== EXERCISE ==
If a record holds a picture, drop the picture and return the rest of the record word for word.
--- --- ---
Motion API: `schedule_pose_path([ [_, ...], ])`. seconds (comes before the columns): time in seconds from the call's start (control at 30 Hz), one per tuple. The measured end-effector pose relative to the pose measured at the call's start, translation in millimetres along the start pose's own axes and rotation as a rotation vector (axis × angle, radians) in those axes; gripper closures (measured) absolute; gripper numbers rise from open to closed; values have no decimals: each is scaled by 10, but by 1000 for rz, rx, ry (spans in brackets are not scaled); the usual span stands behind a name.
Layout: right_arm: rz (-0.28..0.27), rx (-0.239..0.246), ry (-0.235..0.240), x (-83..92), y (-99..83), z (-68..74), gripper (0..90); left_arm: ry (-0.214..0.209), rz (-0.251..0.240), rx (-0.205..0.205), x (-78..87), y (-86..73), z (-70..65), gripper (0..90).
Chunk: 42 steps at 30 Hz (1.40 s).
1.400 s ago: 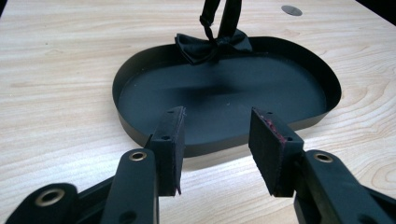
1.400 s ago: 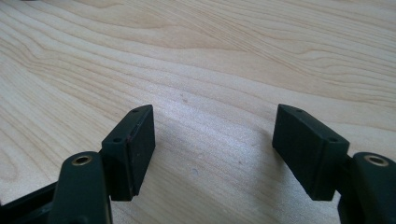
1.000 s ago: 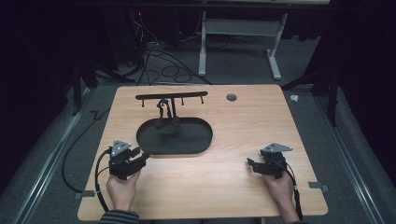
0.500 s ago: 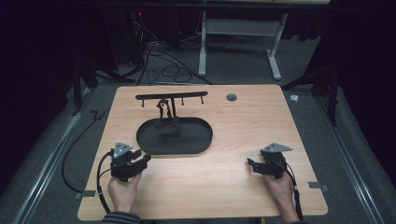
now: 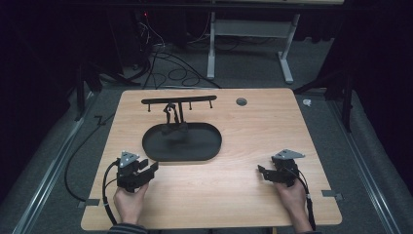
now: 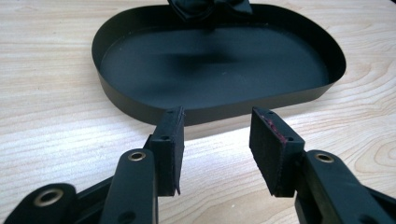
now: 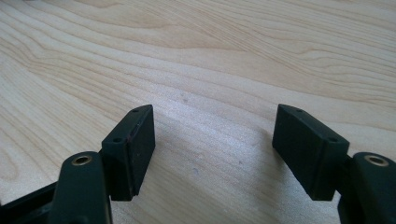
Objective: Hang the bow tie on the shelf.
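Tray (image 5: pixel 181 144) beyond level left gripper (image 5: pixel 146 170)

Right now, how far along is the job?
Barely started. Nothing looks moved: the bow tie lies at the tray's far rim, below the rack. The left gripper faces the tray's near wall, the right gripper is over bare table; both open, empty. The pickup is left.

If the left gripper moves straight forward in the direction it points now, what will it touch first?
Most likely the near wall of the black oval tray, right ahead of the open left gripper; only bare table lies between.
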State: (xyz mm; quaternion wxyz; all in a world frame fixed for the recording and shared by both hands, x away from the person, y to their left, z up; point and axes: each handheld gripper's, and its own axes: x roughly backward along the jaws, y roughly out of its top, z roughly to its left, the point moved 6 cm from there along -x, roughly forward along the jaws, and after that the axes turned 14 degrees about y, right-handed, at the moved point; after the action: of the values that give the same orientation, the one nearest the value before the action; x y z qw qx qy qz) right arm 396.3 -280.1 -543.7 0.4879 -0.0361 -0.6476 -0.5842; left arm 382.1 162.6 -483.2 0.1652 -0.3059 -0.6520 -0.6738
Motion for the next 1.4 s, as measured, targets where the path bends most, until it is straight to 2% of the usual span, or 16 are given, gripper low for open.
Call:
schedule_pose_path([
  [0.47,0,0,0,0,0,0,314,-8,23,5,-41,-111,-35,556],
  [0.83,0,0,0,0,0,1,314,-18,41,-17,-104,-155,-101,555],
  [1.4,0,0,1,0,0,1,314,-55,79,-50,-235,-291,-235,543],
])
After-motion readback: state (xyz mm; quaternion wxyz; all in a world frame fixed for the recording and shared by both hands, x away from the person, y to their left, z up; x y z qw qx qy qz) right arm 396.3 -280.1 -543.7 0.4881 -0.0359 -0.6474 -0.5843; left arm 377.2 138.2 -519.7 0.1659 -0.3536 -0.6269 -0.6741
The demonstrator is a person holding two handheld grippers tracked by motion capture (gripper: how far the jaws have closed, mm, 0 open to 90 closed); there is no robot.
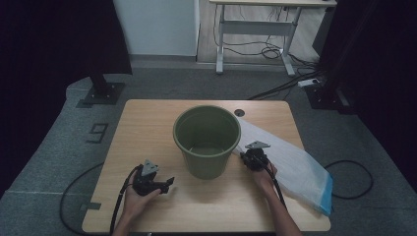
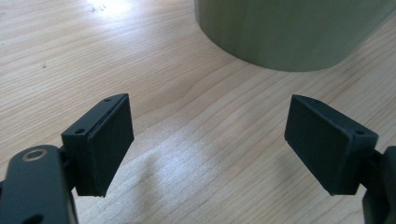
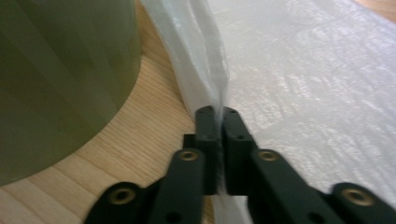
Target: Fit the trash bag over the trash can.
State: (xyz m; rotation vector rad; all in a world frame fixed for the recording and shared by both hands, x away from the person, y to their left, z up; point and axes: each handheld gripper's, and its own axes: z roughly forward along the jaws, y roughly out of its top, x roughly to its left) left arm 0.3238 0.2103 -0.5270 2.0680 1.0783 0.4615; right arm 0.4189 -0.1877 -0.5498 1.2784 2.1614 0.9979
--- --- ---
== ANSWER TO THIS TASK ==
Motion API: `schedule_pose_path([ [_, ...], ])`. seconds (comes before the columns): time in seconds from the call's start (control at 30 Hz), one per tuple. The measured end-effector pose relative to the pose measured at the call's start, translation in millimetres along the start pose's own axes and rotation as a rotation vector (axis × angle, radians) in those axes; gripper closures (measured) absolute; gripper numbers rise from open to closed; values have no decimals: each is scaled by 10, but by 1000 for rz, rx, ry (spans in brackets are not scaled); the usual span stands behind a name.
Layout: right_arm: rz (-0.28..0.27), rx (-0.239..0.246), ry (-0.235..0.240), x (-83..92), y (-99..83), z (-68..74), gripper (0..90); left_arm: ry (-0.214..0.209), rz (-0.251..0.240), rx (-0.205..0.205), x (-78..87), y (-86..73), z (-70..65), gripper (0..90).
Chunk: 42 steps at 30 Hz (1.40 s).
1.400 s ago: 
1.400 s ago: 
1.000 s ago: 
0.500 s ago: 
now: 
now: 
now: 
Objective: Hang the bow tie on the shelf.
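Tray (image 5: pixel 181 144) beyond level left gripper (image 5: pixel 146 170)

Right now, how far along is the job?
Barely started. Nothing looks moved: the bow tie lies at the tray's far rim, below the rack. The left gripper faces the tray's near wall, the right gripper is over bare table; both open, empty. The pickup is left.

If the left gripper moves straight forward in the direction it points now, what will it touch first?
Most likely the near wall of the black oval tray, right ahead of the open left gripper; only bare table lies between.
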State: (xyz mm; quaternion wxyz; all in a world frame fixed for the recording and shared by both hands, x away from the person, y to their left, z up; point and axes: each handheld gripper's, and its own axes: x roughly backward along the jaws, y roughly out of its top, z roughly to its left, the point moved 6 cm from there along -x, roughly forward along the jaws, and after that the axes turned 14 degrees about y, right-handed, at the moved point; after the action: of the values that give the same orientation, the one nearest the value before the action; x y z qw qx qy qz) right arm 396.3 -280.1 -543.7 0.4879 -0.0361 -0.6476 -0.5842; left arm 382.1 162.6 -483.2 0.1652 -0.3059 -0.6520 -0.6738
Motion for the next 1.4 s, as measured, targets where the path bends most, until it is straight to 2% of the usual span, or 16 are given, gripper low for open.
Call:
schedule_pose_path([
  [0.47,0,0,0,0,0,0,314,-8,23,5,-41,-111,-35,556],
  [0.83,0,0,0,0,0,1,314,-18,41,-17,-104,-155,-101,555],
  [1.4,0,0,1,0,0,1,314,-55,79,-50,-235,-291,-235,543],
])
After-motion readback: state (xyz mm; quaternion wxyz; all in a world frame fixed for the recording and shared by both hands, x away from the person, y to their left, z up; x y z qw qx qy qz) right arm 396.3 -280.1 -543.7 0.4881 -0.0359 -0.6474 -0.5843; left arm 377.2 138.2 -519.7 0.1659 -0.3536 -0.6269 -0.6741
The demonstrator is a person holding two handheld grippers tracked by motion capture (gripper: how far the jaws have closed, mm, 0 open to 90 closed); there is no robot.
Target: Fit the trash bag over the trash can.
State: (xyz m; rotation vector rad; all in a world frame fixed for the recording and shared by both hands, x away from the person, y to their left, z up; point and axes: each handheld gripper's, and its own axes: z roughly forward along the jaws, y roughly out of its top, x roughly to its left) left arm 0.3238 0.2103 -0.5270 2.0680 1.0783 0.4615; right arm 0.4189 -0.1877 -0.5498 1.2784 2.1614 0.9979

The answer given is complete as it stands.